───── Record extracts
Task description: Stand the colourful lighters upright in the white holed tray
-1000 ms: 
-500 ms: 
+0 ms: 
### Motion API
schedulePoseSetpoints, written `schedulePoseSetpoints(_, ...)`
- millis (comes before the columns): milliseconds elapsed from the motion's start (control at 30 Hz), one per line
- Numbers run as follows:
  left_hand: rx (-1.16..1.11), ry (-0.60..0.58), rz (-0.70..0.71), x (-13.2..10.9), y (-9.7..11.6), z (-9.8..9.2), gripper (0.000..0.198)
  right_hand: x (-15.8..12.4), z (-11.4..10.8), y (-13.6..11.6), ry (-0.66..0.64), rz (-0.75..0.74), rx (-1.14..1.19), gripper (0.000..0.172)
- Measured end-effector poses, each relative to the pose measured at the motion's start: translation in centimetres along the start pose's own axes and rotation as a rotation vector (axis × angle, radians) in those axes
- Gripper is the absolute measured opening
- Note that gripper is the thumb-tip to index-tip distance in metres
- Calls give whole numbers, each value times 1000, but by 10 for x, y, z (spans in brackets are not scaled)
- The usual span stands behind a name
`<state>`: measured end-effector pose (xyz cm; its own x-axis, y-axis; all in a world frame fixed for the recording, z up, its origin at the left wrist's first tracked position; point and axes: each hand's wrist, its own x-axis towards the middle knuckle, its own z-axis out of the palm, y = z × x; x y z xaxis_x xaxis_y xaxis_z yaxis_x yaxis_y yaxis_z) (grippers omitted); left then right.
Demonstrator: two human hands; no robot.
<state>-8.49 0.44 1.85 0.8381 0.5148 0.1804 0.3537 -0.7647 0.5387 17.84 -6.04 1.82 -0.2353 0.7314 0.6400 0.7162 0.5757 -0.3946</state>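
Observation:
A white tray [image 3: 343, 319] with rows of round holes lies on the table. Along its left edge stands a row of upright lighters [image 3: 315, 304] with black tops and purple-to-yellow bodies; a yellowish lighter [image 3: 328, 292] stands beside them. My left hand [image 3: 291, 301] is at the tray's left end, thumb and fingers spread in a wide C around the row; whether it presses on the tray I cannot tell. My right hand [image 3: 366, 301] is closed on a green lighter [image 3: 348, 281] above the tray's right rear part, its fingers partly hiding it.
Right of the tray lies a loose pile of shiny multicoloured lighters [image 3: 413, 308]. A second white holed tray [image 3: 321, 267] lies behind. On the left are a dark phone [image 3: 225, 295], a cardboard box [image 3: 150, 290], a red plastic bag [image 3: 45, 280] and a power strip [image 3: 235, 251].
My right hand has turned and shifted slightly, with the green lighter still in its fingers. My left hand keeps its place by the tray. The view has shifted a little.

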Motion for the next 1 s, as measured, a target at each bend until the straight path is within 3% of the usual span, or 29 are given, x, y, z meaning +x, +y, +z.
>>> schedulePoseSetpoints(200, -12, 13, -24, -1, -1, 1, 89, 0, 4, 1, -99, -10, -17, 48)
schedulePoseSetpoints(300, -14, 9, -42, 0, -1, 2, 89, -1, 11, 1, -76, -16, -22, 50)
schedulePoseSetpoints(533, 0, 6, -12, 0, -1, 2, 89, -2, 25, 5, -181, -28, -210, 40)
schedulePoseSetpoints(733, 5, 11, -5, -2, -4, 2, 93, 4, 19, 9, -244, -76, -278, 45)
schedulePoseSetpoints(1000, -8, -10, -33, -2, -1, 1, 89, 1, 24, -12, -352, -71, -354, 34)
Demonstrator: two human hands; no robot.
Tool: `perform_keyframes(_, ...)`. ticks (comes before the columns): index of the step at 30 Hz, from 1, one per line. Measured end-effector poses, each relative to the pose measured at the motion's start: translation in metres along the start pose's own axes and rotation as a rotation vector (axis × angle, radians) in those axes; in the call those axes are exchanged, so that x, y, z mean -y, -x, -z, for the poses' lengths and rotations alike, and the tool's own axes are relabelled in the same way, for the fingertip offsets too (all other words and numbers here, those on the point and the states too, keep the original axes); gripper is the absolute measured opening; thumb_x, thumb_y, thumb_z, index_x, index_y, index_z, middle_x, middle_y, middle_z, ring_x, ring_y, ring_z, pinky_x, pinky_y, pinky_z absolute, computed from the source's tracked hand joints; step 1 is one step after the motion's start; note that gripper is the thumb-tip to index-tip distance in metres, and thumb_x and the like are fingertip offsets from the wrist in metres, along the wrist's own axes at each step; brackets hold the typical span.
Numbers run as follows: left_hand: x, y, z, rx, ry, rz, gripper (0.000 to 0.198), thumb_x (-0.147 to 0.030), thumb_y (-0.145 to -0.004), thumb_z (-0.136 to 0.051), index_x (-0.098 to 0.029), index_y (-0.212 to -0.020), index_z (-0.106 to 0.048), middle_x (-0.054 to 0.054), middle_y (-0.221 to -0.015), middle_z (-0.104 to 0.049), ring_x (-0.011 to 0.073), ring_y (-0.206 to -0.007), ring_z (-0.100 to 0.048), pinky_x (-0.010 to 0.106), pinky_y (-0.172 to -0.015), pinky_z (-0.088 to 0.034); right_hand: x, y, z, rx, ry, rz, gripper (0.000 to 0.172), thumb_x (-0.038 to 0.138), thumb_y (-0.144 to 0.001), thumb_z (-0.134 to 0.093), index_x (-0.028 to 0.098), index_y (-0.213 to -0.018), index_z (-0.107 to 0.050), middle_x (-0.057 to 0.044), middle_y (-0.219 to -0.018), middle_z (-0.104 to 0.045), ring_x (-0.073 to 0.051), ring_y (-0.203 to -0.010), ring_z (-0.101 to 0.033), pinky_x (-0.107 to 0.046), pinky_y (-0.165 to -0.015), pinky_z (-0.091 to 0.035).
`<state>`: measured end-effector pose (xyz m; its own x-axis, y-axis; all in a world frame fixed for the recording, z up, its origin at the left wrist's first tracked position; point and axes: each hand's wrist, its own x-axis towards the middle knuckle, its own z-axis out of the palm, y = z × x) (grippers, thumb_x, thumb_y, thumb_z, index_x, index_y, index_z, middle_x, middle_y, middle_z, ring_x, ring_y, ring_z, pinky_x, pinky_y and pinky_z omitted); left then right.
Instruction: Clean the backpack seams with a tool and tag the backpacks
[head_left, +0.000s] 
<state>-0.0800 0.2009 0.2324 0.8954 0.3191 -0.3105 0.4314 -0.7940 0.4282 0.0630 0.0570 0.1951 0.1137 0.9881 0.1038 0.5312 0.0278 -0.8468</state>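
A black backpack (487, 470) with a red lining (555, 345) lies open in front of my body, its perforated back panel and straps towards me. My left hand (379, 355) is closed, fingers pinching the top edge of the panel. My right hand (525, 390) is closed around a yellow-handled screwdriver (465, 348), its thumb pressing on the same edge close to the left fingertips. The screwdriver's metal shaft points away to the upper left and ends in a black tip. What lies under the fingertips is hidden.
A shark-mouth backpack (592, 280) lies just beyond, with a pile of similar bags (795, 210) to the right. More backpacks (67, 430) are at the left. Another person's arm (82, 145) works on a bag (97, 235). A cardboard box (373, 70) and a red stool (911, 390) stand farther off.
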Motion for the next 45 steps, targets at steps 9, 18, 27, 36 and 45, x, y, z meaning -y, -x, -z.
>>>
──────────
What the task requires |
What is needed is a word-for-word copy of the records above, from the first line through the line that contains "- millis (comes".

Task answer |
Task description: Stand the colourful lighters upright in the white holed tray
-1000 ms: 
-500 ms: 
+0 ms: 
### Motion API
schedulePoseSetpoints, written `schedulePoseSetpoints(_, ...)`
- millis (comes before the columns): milliseconds elapsed from the motion's start (control at 30 Hz), one per line

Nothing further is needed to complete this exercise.